An open API service indexing awesome lists of open source software.

https://github.com/yash-10/jellyfish_self_supervised

Code accompanying "Systematic analysis of jellyfish galaxy candidates in Fornax, Antlia, and Hydra from the S-PLUS survey: a self-supervised visual identification aid"
https://github.com/yash-10/jellyfish_self_supervised

galaxies jellyfish self-supervised-learning

Last synced: 6 months ago
JSON representation

Code accompanying "Systematic analysis of jellyfish galaxy candidates in Fornax, Antlia, and Hydra from the S-PLUS survey: a self-supervised visual identification aid"

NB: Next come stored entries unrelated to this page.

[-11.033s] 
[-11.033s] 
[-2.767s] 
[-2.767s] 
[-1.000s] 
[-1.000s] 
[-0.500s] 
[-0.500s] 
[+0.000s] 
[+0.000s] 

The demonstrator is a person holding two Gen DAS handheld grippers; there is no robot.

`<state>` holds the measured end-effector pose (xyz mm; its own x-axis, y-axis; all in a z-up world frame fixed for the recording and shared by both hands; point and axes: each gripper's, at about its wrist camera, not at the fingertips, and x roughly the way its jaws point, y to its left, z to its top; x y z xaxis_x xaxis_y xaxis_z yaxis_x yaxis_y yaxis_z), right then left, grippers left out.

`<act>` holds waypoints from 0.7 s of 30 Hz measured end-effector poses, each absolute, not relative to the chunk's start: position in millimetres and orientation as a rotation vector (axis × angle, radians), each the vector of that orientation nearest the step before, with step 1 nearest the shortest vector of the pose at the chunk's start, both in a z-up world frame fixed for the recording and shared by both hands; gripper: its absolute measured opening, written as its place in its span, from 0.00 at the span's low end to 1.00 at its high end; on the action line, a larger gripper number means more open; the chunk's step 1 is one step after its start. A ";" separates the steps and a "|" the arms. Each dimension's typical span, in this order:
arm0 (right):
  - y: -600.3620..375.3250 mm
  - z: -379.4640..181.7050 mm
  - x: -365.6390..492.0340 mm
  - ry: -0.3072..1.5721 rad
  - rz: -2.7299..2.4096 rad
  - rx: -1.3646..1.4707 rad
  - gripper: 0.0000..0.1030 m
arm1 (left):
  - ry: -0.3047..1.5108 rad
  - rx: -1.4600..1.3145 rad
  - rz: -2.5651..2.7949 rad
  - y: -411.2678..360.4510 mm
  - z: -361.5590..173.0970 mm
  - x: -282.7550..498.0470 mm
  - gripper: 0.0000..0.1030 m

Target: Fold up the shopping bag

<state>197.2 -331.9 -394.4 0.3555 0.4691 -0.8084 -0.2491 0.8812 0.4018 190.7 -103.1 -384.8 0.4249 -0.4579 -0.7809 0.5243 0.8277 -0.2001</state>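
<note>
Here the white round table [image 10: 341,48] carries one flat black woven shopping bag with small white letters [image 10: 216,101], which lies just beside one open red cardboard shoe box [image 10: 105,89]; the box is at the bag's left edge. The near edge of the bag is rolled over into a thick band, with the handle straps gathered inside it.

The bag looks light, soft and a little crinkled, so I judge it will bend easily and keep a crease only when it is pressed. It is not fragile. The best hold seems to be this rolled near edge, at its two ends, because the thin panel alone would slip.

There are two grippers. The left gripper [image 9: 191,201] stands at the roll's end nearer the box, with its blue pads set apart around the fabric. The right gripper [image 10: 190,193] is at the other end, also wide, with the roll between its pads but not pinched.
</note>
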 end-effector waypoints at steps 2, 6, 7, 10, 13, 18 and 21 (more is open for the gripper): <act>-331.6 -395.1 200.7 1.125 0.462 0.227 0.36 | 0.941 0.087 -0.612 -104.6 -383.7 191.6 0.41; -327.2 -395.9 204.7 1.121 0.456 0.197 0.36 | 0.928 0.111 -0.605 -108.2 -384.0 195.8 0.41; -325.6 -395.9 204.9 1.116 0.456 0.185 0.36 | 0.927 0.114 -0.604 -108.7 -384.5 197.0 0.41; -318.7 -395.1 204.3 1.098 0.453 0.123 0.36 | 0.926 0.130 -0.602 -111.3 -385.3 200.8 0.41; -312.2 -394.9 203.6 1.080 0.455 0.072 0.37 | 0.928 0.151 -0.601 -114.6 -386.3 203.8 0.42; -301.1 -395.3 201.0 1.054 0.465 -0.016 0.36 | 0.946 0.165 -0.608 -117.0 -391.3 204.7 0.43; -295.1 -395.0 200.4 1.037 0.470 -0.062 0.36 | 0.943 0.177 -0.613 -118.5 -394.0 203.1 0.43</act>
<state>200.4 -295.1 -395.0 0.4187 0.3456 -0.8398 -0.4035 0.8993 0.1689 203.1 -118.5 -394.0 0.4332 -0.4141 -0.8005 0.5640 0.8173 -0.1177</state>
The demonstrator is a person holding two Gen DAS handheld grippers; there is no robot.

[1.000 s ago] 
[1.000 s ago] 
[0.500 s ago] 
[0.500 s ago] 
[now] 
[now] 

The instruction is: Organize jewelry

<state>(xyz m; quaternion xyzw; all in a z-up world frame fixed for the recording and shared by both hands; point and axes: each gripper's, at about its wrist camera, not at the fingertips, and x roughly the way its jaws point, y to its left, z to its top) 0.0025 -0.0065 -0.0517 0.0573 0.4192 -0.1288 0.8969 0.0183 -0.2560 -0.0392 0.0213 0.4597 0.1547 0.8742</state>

Awesome Lists containing this project

README

          

# Jellyfish Galaxies: a self-supervised approach for assisting visual identification

[![Notebook example](https://colab.research.google.com/assets/colab-badge.svg)](https://colab.research.google.com/drive/1I7lIh-vaYhlifvULbzfU3enas008jxre?usp=sharing)

**Motivation**\
*Jellyfish galaxies* are galaxies undergoing transformation. These galaxies serve as an example of extreme cases of a phenomenon called ram pressure stripping (RPS). This phenomenon causes the removal of the cold gas from the gaseous disks of the galaxies, resulting in extended tails of gas. As a result, these galaxies possess peculiar morphologies and properties that distinguish them from other galaxies. These galaxies are rare to find. The traditional approach to detecting jellyfish galaxies is visual inspection, where visual classifiers look at specific characteristics (gas tail, disturbed morphology, etc). Based on the visual strengths of these features, a JClass is assigned to a galaxy, where a JClass of 0 means no evidence of RPS, and a JClass of 5 means the most extreme evidence of RPS.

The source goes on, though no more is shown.